Пока Аман рассказывал, у меня просто слюни текли. Некоторые из блюд, что он номинал, я и не пробовал-то никогда, только названия слышал. Вот повезло человеку! Ну, ничего, авось и завтра будет день не хуже, надо только спровадить Амана с этой коровой. Пусть она сдохнет, эта припадочная, а я буду себе ходить со счетами под мышкой…

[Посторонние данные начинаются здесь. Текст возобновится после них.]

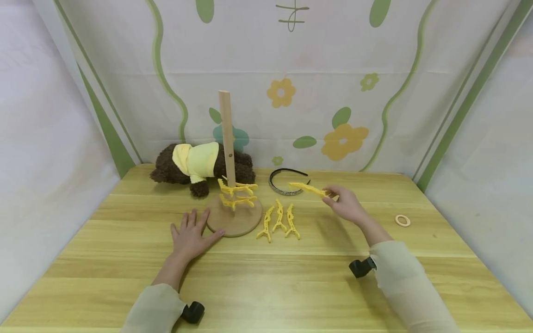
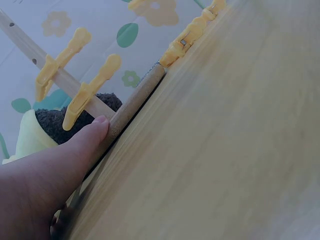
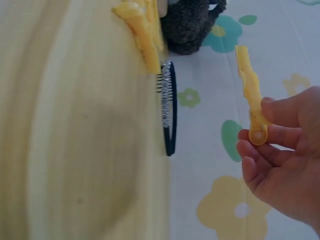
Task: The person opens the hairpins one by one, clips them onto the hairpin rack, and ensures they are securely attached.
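Observation:
In the head view my right hand [image 1: 346, 203] is raised above the table and pinches the handle end of a yellow hair clip [image 1: 307, 188] that points left. The right wrist view shows the thumb and fingers on that clip [image 3: 250, 90]. My left hand [image 1: 192, 238] lies flat with spread fingers at the left edge of a round wooden base [image 1: 239, 226], its thumb over the rim. A flat wooden post [image 1: 226, 134] rises from the base, with two yellow hair clips [image 1: 239, 201] fixed across its lower part. Several more clips, including a middle one [image 1: 279, 216], lie beside the base.
A brown plush toy [image 1: 200, 162] in a yellow top lies behind the post. A black headband with a glittery band [image 1: 287, 192] rests at the table's back. Toward the right lies a small wooden ring [image 1: 402, 220]. A printed curtain [image 1: 316, 92] hangs behind the table.

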Motion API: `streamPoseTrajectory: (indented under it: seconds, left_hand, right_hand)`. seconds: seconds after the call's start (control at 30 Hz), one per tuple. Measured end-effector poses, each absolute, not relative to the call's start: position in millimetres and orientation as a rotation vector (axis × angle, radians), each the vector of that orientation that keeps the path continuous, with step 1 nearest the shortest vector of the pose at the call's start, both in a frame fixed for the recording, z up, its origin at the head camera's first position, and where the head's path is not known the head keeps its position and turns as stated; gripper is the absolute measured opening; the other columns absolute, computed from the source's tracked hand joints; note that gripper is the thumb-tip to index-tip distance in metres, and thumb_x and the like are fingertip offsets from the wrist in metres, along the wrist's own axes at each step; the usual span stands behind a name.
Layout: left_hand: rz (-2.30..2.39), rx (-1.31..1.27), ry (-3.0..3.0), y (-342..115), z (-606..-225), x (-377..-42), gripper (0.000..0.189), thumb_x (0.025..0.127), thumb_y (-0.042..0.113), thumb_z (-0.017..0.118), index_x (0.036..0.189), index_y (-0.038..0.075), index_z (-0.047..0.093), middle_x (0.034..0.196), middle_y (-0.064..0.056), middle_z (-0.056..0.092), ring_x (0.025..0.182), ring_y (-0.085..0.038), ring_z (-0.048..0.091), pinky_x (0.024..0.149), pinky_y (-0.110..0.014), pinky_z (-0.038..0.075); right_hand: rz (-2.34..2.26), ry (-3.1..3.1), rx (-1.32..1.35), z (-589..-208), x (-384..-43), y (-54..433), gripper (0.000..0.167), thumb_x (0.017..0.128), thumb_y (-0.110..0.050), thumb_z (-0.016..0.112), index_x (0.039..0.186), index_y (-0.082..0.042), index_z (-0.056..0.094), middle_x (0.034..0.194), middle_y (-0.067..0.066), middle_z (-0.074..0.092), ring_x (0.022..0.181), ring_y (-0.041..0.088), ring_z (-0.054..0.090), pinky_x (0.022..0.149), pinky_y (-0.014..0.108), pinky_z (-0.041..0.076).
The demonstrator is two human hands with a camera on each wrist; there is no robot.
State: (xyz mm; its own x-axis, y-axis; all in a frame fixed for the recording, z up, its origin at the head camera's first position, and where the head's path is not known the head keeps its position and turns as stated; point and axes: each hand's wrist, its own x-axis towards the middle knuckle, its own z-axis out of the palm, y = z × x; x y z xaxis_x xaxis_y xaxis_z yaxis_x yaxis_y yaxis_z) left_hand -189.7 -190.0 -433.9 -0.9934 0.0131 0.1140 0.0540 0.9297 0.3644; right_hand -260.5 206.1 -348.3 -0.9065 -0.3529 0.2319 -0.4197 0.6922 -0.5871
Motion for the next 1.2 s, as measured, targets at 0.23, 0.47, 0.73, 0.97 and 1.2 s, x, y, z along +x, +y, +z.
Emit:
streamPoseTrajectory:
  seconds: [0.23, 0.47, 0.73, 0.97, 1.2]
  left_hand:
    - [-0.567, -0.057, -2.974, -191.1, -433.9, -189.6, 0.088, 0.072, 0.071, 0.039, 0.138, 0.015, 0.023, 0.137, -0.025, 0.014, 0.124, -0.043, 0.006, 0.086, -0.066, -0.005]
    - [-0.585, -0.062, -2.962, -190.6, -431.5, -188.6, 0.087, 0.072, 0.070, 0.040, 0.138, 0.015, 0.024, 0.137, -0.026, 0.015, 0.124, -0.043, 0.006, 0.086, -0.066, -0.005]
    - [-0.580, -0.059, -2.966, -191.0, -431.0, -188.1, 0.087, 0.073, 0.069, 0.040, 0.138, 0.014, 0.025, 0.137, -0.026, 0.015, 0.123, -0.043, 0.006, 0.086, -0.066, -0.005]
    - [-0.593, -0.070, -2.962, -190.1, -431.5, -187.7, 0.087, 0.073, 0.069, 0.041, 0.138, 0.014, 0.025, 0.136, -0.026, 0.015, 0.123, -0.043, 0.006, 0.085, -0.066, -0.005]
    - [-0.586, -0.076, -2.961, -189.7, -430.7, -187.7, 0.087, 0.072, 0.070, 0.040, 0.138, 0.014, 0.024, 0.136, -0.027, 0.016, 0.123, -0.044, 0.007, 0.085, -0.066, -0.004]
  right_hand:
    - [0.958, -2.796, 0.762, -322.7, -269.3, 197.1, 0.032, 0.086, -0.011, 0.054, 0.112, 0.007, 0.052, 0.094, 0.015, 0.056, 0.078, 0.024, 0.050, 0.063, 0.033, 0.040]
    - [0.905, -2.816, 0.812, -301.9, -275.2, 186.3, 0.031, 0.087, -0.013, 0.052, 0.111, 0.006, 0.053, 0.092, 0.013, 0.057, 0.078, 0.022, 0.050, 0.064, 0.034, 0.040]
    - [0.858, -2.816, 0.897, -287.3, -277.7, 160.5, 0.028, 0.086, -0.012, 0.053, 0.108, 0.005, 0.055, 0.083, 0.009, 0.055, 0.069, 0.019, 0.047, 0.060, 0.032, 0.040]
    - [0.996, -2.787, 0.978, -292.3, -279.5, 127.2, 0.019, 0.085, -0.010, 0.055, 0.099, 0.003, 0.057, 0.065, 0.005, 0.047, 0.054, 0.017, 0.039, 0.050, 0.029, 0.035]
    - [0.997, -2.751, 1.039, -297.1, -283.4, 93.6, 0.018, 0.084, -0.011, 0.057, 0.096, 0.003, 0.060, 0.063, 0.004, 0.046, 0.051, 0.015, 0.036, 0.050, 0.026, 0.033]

— А твои дела как? — спросил Аман.
— Мои-то?.. Во! Здорово!.. Эта корова, ну, чистая благодать, такая смирная, такая послушная, отведешь ее за поводок, поставишь на меже, она щиплет травку, с места не сойдет, будто привязанная. Не видал еще такой скотины! Когда трава кончится, посмотрит краем глаза: «Можно дальше пойти?» Я ей рукой махну: «Иди, мол!», а сам валяюсь в тенечке. Да что! Самое жаркое время я под талом у арыка проспал, просыпаюсь, а она стоит на том же месте, кругом пи травинки, ждет, пока я глаза открою… Не корова, а одно удовольствие. Хорошо, что я тут не остался, измотаешься небось с этими гостями. Завтра опять пасти пойду.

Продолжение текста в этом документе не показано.